[Problem requirements]:
What you give must be exactly the lines of the material from the first through the line that contains "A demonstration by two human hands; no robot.", inclusive, and no others.

[Dataset extract]:

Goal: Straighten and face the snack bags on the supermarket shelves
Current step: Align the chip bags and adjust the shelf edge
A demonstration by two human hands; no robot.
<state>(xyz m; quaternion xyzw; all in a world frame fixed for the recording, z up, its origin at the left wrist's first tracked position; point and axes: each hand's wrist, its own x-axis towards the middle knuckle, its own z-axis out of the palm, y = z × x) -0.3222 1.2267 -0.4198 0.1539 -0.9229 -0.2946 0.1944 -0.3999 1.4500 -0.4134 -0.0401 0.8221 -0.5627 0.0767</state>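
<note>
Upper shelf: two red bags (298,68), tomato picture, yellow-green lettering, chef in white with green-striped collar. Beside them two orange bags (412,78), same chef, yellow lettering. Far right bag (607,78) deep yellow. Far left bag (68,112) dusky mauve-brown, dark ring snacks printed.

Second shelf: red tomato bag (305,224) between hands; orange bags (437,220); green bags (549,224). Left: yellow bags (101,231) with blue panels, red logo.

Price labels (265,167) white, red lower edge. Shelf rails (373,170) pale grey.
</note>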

[Output]:
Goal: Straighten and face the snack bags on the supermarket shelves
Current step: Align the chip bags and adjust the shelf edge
A demonstration by two human hands; no robot.

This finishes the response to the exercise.